Утро, ясно чувствуется приближение осени, скоро кончается моя служба, дикий ветер и тучи, и золото ясного взгляда в полуденной дымке. Вечером я варил какао и пел у печки. Звал в горах Хань Шаня: нет ответа. Звал Хань Шаня в утреннем тумане: молчание. Я звал; Дипанкара наставлял меня, не произнося ни слова. Туман летел мимо, я закрывал глаза, разговаривала печка. «У-у!» – кричал я, и птица, безупречно балансирующая на самой верхушке пихты, лишь качнула хвостом, потом улетела, безумная белизна заволокла даль. Темные жуткие ночи с намеком на медведей – в мусорной яме банки старой прокисшей сгущенки прокушены насквозь и разорваны мощными лапами чудища: Авалокитешвара-Медведь. Холодные туманы с устрашающими дырами. Я вычеркнул в календаре еще один день.
Волосы у меня отросли, я загорел, глаза в зеркале были совершенно синие. Снова всю ночь ливень, осенний ливень, а я лежу в спальнике, теплый, как гренок, и вижу во сне какие-то долгие передвижения пехоты, разведки в горах; промозглое ветреное утро, несется туман, мчатся тучи, внезапные проблески яркого солнца, первобытный свет на пятнистых холмах, печка гудит, проглотив три толстых полена, и тут я возликовал, услышав, как Берни Байерс передает по рации всем своим наблюдателям, чтобы спускались вниз. Сезон кончился. С кружкой кофе ходил я по двору, распевая: «Тук-тук-перетук, вот на травке бурундук». Вот он, бурундук мой, на камушке, в ярком, чистом, ветреном, солнечном воздухе, сидит столбиком, смотрит, в лапках какое-то зернышко, погрыз, ускакал, – безумный маленький повелитель своих владений. В сумерках с севера поднялась стена облаков.

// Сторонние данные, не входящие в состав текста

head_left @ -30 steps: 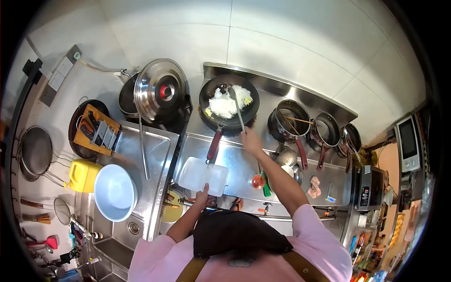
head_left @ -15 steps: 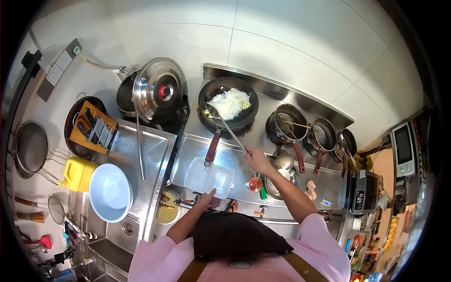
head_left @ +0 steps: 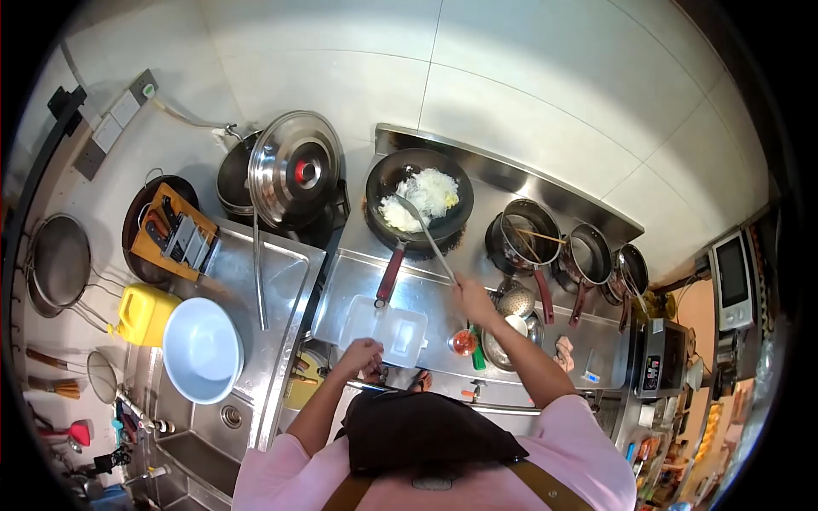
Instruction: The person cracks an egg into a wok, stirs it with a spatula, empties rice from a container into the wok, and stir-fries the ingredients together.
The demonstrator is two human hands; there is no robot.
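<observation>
My right hand [head_left: 473, 298] is wrapped round the long metal handle of a cooking spatula [head_left: 434, 246]. Its blade is in a dark frying pan [head_left: 383, 177], among white food with yellowish bits [head_left: 430, 194] that looks like egg. The pan's red-brown handle [head_left: 390, 274] points toward me, and no hand is on it. By the front edge of a translucent plastic container [head_left: 402, 334], my left hand [head_left: 362, 356] has its fingers curled together; whatever they may hold is hidden. A small bowl of red food [head_left: 463, 342] stands right of the container.
Several pots, one with chopsticks [head_left: 541, 236], stand right of the pan. A ladle [head_left: 516, 301] rests over metal bowls. On the left are a lidded pan [head_left: 298, 170], a knife block [head_left: 175, 234], a yellow jug [head_left: 145, 315] and a light-blue basin [head_left: 202, 349] by the sink.
The spatula blade has moved right in the pan, and the white food has split into two heaps. My left hand has shifted left along the container's edge and curled its fingers.
</observation>
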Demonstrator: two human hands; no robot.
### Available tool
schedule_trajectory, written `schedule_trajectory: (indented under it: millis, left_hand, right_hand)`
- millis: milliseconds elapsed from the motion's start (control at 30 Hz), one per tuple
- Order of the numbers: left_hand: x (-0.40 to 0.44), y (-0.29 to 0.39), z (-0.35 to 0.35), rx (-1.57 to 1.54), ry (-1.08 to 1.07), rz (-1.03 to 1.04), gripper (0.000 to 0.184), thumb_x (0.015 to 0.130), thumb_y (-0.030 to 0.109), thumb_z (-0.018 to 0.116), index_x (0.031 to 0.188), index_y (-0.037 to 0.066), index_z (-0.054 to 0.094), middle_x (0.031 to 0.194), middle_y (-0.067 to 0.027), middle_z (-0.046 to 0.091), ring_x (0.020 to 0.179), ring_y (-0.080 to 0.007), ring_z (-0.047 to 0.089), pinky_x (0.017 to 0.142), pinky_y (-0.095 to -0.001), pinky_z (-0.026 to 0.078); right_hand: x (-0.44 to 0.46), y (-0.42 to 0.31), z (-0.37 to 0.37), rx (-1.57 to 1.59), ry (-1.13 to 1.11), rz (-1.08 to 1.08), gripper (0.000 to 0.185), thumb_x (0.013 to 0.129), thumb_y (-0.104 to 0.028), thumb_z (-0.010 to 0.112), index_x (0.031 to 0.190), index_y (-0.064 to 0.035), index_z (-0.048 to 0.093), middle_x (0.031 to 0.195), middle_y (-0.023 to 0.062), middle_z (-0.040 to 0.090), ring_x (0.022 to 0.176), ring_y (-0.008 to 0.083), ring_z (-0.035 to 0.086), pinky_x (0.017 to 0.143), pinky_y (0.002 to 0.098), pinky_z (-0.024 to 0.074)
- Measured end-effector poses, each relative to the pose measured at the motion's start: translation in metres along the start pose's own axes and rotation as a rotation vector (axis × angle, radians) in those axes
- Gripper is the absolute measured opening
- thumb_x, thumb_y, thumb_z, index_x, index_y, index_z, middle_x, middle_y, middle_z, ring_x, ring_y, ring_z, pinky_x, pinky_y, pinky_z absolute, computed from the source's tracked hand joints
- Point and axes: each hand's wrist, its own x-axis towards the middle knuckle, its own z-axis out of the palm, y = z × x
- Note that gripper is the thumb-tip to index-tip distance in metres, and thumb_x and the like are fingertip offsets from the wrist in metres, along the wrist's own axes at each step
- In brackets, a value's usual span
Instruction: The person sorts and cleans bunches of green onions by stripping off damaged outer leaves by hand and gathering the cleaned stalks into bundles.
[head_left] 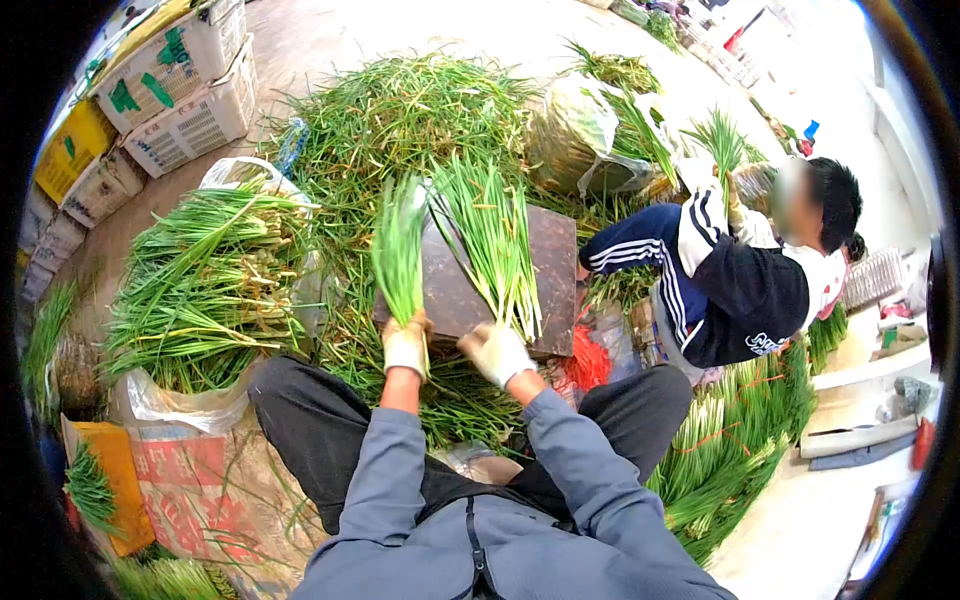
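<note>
My left hand [406, 346], in a white glove with bare fingertips, is closed around the stem ends of an upright bunch of garlic chives [400, 255], whose leaves are blurred. My right hand [497, 353], gloved the same way, is just right of it at the near edge of a dark brown board [552, 255]. Its fingers point left and are smeared, so their grip is unclear. A second pile of garlic chives [490, 235] lies on the board, stem ends close to my right hand.
Loose leaves [400, 110] heap behind the board. A bag of chives [210, 285] stands left, tied bundles [735, 430] right. Red ties [585, 360] hang by the board's right corner. A seated co-worker [740, 270] holds chives. White crates [190, 115] are stacked far left.
</note>
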Motion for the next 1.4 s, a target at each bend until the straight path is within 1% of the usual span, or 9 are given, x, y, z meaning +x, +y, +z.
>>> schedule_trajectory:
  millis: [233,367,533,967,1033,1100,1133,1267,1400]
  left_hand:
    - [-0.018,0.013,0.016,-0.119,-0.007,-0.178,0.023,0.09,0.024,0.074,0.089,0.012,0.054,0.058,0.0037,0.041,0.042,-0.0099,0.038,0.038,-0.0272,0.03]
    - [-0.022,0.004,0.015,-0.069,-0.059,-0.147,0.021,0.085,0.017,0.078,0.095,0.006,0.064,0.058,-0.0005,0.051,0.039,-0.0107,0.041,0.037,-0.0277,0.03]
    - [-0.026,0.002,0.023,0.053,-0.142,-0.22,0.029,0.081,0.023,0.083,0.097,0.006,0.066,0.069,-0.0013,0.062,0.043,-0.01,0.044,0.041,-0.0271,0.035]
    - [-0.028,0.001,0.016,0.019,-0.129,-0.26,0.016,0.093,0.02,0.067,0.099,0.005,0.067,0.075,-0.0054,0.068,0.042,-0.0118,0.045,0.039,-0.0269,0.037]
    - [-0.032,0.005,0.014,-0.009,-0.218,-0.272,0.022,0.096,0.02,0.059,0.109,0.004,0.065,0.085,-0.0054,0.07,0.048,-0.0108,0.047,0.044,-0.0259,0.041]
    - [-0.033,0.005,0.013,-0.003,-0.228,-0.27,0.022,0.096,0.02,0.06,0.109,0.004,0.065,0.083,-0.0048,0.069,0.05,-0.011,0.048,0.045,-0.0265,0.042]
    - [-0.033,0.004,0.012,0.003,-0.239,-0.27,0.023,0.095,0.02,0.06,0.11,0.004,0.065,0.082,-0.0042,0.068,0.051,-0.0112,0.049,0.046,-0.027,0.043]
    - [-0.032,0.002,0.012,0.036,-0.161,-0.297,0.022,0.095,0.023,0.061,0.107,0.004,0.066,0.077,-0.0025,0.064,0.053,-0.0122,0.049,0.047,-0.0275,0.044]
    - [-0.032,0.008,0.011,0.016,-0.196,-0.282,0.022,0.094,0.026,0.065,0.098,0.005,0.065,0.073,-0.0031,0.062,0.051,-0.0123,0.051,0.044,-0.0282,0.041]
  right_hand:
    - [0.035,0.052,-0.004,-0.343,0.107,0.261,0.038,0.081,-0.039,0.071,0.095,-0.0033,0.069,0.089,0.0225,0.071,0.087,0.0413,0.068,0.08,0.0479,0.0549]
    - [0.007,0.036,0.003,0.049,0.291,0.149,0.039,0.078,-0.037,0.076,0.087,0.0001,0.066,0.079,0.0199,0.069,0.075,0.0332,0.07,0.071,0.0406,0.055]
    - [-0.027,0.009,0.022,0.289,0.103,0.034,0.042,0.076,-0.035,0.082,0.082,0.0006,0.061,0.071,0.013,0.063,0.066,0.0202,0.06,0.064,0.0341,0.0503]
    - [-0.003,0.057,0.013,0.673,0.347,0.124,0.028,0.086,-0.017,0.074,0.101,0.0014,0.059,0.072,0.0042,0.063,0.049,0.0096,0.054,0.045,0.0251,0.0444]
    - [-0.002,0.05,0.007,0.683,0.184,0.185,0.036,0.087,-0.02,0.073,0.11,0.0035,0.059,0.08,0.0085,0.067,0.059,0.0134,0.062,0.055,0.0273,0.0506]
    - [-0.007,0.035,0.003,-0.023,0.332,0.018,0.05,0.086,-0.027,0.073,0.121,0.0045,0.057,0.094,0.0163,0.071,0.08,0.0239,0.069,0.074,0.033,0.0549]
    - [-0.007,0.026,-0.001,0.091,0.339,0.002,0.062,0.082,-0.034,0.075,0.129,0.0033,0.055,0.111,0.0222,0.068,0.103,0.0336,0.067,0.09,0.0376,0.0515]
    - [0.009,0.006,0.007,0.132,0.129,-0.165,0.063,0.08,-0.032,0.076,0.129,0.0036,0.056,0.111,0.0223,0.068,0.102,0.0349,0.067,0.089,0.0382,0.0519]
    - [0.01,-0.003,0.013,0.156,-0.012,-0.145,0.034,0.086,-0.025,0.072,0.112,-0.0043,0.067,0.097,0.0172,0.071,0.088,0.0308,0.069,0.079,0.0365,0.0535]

«Бр-р-р,» – сказал я. И я пел: «Да, она была моей!» – имея в виду хижину, которая была моей все лето, и ветром ее не сдуло, и я сказал: «Проходи-проходи, то, что проходит сквозь все!» Шестьдесят закатов встретил и проводил я здесь, на перпендикулярной горе. Теперь видение свободы в вечности пребудет со мной навсегда. Бурундук юркнул за камень, и оттуда вылетела бабочка. Все очень просто. Птицы летали над хижиной, радуясь: на целую милю вниз простирались у них угодья сладкой голубики. В последний раз сходил я к ущелью Молнии, где стояла над самым обрывом маленькая уборная: шестьдесят дней подряд, в тумане ли, в лунном ли свете, под солнцем или во тьме ночной, я видел тут кривые деревца, растущие, казалось, прямо из скалы.